L’appropriation coloniale des corps est un sujet passionnant. Mais dans « Sexe, race & colonies », la recherche de l’effet esthétique suscite le malaise.
Que, entre la colonisation et la prédation sexuelle, il y ait eu des continuités ou même une relation intrinsèque : l’hypothèse, non seulement relève de l’évidence, mais ouvre des voies passionnantes d’exploration des enjeux anthropologiques de l’ère coloniale. Que les images qui ont alors circulé (tableaux, photographies, cartes postales, pornographie…) soient une de ces voies : ce n’est guère plus contestable, et guère moins prometteur.

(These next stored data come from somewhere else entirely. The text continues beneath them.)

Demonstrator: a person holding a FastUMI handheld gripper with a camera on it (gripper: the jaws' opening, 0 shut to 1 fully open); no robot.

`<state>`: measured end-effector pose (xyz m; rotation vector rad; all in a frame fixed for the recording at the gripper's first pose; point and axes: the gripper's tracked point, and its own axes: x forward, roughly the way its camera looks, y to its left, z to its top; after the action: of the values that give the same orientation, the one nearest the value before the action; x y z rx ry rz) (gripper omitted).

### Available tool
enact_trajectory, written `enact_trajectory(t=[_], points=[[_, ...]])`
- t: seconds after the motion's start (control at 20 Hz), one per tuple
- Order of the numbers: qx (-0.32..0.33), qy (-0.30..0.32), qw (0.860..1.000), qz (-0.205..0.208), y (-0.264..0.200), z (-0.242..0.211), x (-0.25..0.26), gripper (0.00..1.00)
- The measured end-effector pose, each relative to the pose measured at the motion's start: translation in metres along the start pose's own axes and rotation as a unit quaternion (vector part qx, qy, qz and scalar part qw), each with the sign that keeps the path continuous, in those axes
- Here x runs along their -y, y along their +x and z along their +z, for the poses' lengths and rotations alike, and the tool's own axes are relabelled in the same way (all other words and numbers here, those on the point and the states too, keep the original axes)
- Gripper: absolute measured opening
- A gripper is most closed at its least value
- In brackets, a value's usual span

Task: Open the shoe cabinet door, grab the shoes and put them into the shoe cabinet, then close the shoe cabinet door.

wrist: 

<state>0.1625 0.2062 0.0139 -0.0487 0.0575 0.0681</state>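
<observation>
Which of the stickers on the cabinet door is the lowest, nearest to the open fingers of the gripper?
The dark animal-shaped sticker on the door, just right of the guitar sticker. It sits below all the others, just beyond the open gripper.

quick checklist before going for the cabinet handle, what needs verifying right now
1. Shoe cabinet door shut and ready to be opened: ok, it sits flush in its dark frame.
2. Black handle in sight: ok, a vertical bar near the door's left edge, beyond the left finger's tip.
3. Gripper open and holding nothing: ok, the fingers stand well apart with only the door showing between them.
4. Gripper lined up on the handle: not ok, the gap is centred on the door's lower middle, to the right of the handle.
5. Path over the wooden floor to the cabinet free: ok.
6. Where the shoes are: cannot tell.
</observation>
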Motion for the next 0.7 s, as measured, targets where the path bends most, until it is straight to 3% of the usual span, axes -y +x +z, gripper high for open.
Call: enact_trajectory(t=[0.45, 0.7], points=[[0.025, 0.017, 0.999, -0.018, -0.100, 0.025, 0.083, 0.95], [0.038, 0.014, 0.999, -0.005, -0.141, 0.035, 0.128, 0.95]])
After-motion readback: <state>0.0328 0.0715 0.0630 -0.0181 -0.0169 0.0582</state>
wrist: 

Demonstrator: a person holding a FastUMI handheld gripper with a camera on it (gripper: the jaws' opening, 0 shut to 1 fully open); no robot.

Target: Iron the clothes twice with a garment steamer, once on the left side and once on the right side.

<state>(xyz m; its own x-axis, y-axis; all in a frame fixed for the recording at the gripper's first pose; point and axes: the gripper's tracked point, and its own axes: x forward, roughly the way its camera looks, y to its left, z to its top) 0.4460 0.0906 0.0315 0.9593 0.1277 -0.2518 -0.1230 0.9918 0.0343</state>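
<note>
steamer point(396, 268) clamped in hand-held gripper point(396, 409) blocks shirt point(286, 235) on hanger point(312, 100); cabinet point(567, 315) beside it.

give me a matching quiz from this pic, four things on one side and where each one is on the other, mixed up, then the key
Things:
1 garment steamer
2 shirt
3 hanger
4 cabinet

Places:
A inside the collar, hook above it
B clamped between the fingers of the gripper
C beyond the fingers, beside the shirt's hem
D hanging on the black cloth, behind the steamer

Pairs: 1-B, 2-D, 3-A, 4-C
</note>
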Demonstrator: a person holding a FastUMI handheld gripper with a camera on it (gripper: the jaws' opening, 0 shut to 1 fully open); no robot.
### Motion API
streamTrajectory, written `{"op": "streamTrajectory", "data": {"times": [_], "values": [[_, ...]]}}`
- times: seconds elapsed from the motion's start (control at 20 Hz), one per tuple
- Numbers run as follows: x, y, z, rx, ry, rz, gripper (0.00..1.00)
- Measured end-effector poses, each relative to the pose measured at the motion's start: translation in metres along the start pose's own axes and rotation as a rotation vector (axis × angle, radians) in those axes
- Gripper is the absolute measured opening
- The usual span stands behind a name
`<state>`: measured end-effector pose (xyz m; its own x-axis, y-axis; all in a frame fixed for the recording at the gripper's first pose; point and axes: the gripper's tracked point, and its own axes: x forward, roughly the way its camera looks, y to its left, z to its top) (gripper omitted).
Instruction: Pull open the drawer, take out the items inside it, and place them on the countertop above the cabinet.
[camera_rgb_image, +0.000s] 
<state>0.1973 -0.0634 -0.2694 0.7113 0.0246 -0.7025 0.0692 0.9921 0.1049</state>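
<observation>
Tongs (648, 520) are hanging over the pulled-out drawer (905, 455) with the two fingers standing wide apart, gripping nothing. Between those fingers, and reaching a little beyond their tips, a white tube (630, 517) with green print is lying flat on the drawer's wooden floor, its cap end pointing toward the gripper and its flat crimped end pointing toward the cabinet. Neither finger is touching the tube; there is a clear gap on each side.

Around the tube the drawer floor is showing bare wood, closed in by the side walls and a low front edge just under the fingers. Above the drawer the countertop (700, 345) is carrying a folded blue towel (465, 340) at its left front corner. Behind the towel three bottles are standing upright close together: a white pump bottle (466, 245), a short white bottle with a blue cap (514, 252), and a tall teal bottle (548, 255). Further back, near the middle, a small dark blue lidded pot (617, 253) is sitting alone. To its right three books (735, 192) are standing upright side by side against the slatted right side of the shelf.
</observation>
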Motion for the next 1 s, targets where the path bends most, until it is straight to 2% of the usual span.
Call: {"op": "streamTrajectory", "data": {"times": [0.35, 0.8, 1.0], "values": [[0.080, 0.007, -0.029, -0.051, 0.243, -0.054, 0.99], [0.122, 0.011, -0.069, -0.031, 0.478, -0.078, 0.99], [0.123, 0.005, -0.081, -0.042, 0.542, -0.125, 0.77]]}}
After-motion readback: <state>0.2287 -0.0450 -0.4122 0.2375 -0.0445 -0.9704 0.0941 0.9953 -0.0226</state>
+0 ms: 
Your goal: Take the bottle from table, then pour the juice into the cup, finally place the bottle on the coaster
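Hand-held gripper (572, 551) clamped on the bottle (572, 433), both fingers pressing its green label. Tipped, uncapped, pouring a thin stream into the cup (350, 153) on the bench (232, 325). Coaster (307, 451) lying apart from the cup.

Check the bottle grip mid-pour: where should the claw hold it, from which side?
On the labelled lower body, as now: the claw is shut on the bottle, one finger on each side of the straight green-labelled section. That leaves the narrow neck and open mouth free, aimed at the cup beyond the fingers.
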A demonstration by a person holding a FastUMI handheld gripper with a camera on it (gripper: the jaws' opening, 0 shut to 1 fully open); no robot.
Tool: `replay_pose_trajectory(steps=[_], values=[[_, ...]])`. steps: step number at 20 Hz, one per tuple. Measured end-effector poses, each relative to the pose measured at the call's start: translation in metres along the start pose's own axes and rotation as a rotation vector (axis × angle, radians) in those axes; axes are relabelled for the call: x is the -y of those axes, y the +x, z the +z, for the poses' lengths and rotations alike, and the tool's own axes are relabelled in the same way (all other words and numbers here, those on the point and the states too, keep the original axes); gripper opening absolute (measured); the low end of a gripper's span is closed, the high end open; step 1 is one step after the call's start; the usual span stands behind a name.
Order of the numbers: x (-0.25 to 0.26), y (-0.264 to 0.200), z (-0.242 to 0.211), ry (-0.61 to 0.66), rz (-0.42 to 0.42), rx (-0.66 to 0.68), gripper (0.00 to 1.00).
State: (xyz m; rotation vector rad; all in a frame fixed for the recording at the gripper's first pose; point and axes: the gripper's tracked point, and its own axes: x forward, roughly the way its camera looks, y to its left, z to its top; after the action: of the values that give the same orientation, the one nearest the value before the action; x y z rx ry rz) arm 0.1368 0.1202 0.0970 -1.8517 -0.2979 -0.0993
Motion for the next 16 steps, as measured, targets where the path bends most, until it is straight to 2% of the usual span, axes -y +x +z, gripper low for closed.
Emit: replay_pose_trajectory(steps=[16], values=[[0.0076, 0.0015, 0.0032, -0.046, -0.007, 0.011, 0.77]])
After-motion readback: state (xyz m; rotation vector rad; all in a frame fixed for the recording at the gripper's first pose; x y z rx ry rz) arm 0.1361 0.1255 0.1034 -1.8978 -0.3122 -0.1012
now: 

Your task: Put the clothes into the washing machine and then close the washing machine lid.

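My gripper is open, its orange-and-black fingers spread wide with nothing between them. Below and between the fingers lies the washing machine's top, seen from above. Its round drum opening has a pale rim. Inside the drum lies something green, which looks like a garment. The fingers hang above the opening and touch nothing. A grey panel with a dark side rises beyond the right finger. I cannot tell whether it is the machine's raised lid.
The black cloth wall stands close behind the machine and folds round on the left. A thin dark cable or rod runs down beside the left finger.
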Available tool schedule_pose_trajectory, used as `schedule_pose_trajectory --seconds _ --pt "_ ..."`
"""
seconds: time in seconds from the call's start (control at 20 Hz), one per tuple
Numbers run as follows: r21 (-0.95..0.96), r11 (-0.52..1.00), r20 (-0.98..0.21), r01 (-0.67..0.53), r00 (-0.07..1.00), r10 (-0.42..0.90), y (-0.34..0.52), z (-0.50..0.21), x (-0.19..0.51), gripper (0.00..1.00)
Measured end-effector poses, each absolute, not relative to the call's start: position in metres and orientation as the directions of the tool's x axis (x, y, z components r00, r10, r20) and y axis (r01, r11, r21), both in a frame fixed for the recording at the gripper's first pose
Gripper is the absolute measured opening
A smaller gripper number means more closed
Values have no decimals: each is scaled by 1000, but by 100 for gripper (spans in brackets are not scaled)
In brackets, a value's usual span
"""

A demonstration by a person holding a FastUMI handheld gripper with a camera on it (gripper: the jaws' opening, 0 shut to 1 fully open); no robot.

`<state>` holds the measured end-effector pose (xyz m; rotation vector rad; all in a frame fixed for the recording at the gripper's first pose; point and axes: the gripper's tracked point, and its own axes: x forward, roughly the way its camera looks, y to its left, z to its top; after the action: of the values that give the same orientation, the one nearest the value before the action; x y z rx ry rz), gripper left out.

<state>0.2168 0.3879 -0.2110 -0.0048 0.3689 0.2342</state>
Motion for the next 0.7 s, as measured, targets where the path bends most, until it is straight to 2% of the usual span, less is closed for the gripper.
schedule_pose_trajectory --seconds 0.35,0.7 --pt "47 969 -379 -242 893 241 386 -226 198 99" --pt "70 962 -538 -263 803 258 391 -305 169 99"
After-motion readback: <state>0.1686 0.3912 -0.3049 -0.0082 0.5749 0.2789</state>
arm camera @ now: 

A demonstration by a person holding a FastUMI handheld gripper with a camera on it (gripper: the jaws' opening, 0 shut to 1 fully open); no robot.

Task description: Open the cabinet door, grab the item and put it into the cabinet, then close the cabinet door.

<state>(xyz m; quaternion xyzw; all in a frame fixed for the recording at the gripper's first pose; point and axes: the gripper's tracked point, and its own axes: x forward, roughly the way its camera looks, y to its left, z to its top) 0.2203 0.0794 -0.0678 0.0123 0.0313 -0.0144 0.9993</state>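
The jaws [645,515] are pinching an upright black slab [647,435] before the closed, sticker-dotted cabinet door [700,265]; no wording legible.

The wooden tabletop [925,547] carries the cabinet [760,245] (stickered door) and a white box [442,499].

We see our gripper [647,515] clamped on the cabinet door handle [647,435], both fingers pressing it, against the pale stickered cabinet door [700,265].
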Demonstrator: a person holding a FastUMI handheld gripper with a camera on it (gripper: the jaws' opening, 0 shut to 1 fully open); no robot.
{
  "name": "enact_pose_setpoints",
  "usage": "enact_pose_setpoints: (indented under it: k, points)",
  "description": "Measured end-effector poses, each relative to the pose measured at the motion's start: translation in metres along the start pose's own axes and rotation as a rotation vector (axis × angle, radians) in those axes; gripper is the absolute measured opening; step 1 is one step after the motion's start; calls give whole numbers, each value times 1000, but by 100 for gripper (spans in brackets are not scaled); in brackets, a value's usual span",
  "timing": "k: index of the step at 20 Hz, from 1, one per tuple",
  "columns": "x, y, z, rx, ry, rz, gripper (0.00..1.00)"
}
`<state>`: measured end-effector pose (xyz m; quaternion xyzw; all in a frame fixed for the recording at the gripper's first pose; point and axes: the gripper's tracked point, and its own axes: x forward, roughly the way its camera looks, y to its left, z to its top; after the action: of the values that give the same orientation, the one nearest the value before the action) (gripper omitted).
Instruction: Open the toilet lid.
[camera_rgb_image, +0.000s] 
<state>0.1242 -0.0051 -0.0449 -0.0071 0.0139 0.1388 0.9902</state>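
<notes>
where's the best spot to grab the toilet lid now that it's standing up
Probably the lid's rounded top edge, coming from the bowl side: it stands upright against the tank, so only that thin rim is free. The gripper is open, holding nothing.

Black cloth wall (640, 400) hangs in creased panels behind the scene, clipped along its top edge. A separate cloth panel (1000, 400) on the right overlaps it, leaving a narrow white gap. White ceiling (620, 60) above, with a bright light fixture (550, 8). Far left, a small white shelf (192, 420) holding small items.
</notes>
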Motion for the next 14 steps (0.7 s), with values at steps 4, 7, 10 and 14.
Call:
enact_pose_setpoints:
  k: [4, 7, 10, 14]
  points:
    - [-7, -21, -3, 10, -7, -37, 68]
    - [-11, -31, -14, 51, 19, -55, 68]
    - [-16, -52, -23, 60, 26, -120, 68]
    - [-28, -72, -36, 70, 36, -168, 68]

Illustration extraite de « Sexe, race & colonies » : « Chinde. Branco & Negro. Black & White », carte postale, Mozambique, 1907. OLIVIER AUGER
D’où vient alors qu’on ne puisse ouvrir sans malaise Sexe, race & colonies, qui aborde l’appropriation coloniale des corps avec une ampleur historique (six siècles) et une richesse documentaire (1 200 documents iconographiques) assez rares ? Comment expliquer ce sentiment d’être face à un objet mal ajusté, faiblement pensé, malgré la contribution de dizaines de chercheurs et l’intérêt incontestable de beaucoup de leurs analyses ?
Aussi bien le livre et le début de sa promotion dans la presse suscitent-ils quelques remous.